Making risotto for guests is sweaty, miserable and lonely. Like many people in late-capitalist society, that's how I feel most nights – I don't need it for a dinner party.



You know how it goes. Everyone likes risotto, right? So what better for a convivial supper? Here's the reality: the guests turn up; you palm them off with a beaker of vino; then it's back to the pot. As The Beatles once sung, I don't know why you say hello, I say goodbye.

For the next twenty minutes, your face hovers over a boiling mass of stodge. Your features contort in sweaty rancour as it stubbornly refuses to transmogrify into risotto. When you finally waddle through with the goods, your face resembles a gargoyle water-feature. And dinner party banter? Forget it. You've been in your own world for the last half hour. You're gonna be about as with it as Grandma.



Not this time, cholo.



This time I cheated. I nudged the risotto into a state of readiness two hours before the guests arrived. Get the first ladle of stock in, then turn off the heat. The risotto stands there, frozen in time, ready for its rescue - kind of like when Jabba the Hut merked Han Solo. That tip is from reluctantly right-on meat fanatic, Anthony Bourdain.

Unfortunately, there is another labour-intensive element to this dish... broad beans. Because you have to shell them. You really must. Their sallow, scrotal sacks have no place on a dinner plate. There may be a voice in your head that says “leave 'em on”. It may make some specious reference to 'roughage'. Ignore that voice.

And don't underestimate how long it takes to shell broad beans. At six thirty, I had plenty of time. Guest weren't due till seven thirty. An hour later, I was still tiddly-winking these little bastards all over my kitchen like a maniac. There is no technique to shelling a broad bean. Thank Christ the peas were frozen.

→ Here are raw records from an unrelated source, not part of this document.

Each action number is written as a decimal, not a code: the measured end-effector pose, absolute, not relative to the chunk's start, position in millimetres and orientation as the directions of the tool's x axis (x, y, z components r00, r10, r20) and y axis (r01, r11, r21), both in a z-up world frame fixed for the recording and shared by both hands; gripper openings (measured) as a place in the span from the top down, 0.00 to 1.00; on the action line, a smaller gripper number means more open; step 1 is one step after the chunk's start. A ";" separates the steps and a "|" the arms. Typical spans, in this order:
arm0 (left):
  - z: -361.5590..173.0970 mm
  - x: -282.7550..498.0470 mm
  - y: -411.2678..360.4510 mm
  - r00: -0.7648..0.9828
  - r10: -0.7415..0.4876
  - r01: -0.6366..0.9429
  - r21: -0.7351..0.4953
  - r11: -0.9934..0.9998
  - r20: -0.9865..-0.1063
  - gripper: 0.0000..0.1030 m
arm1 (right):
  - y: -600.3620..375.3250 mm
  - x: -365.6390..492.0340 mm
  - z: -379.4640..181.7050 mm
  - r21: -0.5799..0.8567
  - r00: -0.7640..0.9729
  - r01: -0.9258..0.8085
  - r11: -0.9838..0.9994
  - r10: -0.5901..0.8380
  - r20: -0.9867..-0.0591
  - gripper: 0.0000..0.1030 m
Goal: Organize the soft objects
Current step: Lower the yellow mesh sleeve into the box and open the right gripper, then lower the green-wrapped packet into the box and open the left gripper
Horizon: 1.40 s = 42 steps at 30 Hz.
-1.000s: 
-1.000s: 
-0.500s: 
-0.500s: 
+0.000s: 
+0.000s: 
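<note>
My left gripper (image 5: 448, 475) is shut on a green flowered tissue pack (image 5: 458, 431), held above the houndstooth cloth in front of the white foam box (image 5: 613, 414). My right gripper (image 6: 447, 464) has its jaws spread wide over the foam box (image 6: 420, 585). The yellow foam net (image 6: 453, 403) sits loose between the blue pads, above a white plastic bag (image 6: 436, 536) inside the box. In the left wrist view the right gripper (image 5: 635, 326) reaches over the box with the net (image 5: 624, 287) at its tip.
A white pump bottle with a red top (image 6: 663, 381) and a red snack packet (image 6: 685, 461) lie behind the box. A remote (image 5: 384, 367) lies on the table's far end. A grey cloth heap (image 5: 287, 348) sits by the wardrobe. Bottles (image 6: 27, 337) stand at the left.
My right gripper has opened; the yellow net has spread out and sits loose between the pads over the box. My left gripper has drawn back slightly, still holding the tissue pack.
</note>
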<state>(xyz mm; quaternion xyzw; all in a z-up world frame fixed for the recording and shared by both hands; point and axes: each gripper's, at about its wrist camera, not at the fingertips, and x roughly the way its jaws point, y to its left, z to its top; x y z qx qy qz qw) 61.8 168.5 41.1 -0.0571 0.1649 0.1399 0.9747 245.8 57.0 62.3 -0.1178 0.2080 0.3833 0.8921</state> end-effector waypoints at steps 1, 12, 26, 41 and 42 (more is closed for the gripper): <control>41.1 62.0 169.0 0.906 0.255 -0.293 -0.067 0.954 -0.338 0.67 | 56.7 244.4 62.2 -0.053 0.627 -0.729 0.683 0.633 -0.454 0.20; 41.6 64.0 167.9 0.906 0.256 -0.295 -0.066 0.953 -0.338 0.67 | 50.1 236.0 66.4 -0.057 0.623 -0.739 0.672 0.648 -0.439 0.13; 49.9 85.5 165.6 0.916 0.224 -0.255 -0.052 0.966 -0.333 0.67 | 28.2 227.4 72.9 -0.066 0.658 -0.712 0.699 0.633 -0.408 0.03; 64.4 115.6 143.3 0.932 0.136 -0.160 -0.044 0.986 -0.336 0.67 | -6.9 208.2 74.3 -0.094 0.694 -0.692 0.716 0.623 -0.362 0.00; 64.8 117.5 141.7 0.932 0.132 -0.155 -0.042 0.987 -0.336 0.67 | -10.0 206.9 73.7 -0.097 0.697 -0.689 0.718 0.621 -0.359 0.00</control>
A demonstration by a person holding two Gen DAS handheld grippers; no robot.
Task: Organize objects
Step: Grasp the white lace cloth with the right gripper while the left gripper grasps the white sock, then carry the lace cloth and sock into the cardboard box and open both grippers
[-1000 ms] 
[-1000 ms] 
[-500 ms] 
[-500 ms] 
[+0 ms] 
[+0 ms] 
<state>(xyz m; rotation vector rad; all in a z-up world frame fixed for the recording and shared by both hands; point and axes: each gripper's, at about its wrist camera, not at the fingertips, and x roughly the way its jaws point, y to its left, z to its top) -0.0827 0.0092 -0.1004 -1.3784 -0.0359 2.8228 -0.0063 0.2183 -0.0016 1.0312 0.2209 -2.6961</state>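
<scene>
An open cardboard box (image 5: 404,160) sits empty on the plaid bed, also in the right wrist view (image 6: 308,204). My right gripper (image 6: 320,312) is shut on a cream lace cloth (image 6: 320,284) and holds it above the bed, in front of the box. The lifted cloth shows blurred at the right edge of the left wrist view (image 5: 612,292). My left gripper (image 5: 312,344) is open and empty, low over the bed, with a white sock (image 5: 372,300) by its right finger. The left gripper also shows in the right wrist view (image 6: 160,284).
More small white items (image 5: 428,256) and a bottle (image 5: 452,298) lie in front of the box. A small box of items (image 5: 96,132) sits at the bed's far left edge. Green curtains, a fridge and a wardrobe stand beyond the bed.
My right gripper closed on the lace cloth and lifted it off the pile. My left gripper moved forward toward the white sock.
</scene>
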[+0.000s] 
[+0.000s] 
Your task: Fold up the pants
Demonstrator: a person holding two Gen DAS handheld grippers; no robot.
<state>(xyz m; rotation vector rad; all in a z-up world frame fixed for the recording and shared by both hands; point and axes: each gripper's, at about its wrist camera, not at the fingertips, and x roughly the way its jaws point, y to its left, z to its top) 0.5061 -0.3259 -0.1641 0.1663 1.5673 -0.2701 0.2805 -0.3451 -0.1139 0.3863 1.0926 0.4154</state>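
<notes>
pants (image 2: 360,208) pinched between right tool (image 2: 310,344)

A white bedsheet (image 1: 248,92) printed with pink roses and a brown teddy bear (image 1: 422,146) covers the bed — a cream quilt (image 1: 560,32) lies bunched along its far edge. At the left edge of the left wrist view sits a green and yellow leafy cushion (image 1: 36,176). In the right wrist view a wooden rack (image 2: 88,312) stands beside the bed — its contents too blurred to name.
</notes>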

I don't really want to talk about it but I won't be cooking broad beans again.



Recipe – serves 3-4



Bag of broad beans

Munchkin's fistful of frozen peas

Four measures of risotto rice

One leek

Garlic

Shallot

Mature, firm goats' cheese

Za'atar (available from Middle Eastern delis or your local Mother Earth-style shop)

Butter

Three of four leaves of fresh mint, chopped.

Lemon zest



  1. Sauté the shallots, the garlic and the leek in olive oil. That's right: I said leek. Normally it would be celery, but I saw some darling baby leeks in the London Fields farmers' market and this seemed a good time to use them.

    Why? A logical chain: this dish has peas and broad beans... they go with mint... and a lot of dairy-rich Middle Eastern dishes pair leek and mint... and this dish has a Middle Eastern garnish. So in the leeks go and anyone who doesn't like it can jolly well go to blazes.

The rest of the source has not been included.